Pada dasarnya pengetahuan manusia tentang dirinya secara umum masih pada tahap awal, pengetahuan itupun menjadi terbatas sebab; pertama, Pembahasan masalah manusia terlambat dilakukan karena pada mulanya perhatian manusia hanya tertuju pada penyelidikan tentang alam materi. kedua, ciri khas akal manusia yang lebih cenderung memikirkan hal-hal yang tidak kompleks, ketiga, karena disebabkan multi kompleknya manusia.
Akhir-akhir ini persaingan kehidupan yang terkotak-kotak pada bidang-bidang tertentu semakin ketat membuat perjalanan peradaban yang semakin cepat seperti terjadi sekarang ini menjadikan manusia yang hidup di dalamnya harus mampu menyesuaikan diri dengan perkembangan yang terjadi, teknologi makin canggih, krisis ekonomi yang berkepanjangan membuat perekonomian di masayarakat semakin parah, hingga akhirnya kelangkaan pangan makin menjadi.
Demi melangsungkan kehidupan manusia tentunya memerlukan kebutuhan dasarnya, meskipun kebutuhan manusia sudah terpenuhi tetapi manusia memiliki sifat dasar yang tidak akan pernah merasa puas karena kepuasan manusia lebih bersifat sementara, sehingga manusia harus mampu memotivasi dirinya sendiri dengan sejumlah kebutuhan dasar yang bersifat sama antara jiwa dan raga, seperti; kebutuhan fisiologis, kebutuhan akan keselamatan, kebutuhan akan rasa aman, kebutuhan akan rasa cinta dan memiliki, dan kebutuhan akan aktualisasi diri, supaya hal itu terpenuhi dan terdapat keseimbangan dalam kehidupan,maka harus ada kontrol diri, baik yang bersifat lahir maupun batin. Tanpa adanya kontrol atau prinsip kehidupan, maka sesuatu yang bersifat spiritual (batin) maupun materi akan berubah menjadi musibah.

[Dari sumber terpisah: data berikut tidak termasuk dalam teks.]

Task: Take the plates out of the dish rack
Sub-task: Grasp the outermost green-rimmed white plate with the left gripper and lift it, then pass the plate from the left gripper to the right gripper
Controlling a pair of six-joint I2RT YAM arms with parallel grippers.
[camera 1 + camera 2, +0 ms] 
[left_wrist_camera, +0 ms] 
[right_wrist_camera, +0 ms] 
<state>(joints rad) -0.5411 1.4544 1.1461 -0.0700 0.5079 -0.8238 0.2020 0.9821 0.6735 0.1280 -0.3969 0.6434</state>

Kebutuhan-kebutuhan dasar tersebut senantiasa muncul, meskipun dimungkinkan tidak secara berurutan.Dalam pengertian bahwa kebutuhan yang paling dasar akan bergejolak dan mendominasi untuk muncul terlebih dahulu dan menuntut dapat terpuaskan. Seringkali kebutuhan dalam hidup tidak selamanya akan dapat tercukupi dan terpuaskan, karena keinginan dan kebutuhan yang dimiliki oleh manusia begitu beragam dan sangat komplek, sementara kemampuan manusia sungguh sangat dibatasi oleh kehendak Allah Swt (Sunnatullah).
Apabila dipandang dengan kaca mata Islam, tidak terpenuhinya keinginan-keinginan dalam hidup ini tidak hanya semata-mata karena kesalahan mekanisme dan prosesnya saja, tetapi selaku umat Islam harus memiliki keyakinan bahwa dibalik itu semua terdapat kekuatan (ketentuan) lain yang berasal dari Allah Swt, inilah yang sering dipahami dengan ujian, cobaan atau musibah dari Allah Swt , sebagaimana firman-Nya dalam Al-Qur'an Surat Al-Baqarah; Ayat 155 Artinya: "Dan sesungguhnya akan kami berikan cobaan kepadamu, dengan sedikit ketakutan, kelaparan, kekurangan harta, jiwa dan buah-buahan. Dan berikanlah berita gembira bagi orang-orang yang sabar" (Q.S. Al-Baqarah: l55).
Maka tidak reda-redanya Allah Swt., memberi peringatan kepada hamba-Nya untuk tabah dan berpegang teguh dalam menghadapi segala cobaan, sebagaimana Allah Swt., memberi peringatan kepada para Rasul dan nabi dan pembawa da'wah pada umumnya, bahwa mereka akan berjumpa dan mengalami bermacam-macam cobaan.
Dari sini pentingnya konsep sabar diterapkan oleh manusia dalam menyikapi cobaan, ujian, musibah dan berbagai masalah lainnya. Dari sekian banyaknya konsep sabar, maka konsep M. Quraish Shihab menarik untuk dikaji. Alasannya karenakonsepnya jelas dan lugas. Hal ini tidak berarti konsep pakar lainnya kurang menarik dan jelas. Namun, konsep M. Quraish Shihab bisa dijadikan salah satu alternatif membangun mental yang sehat. Berdasarkan latar belakang permasalahan tersebut, perlu kiranya peneliti mengkaji Konsep Sabar Menurut M. Quraish Shihab dan Hubungannya dengan Kesehatan Mental.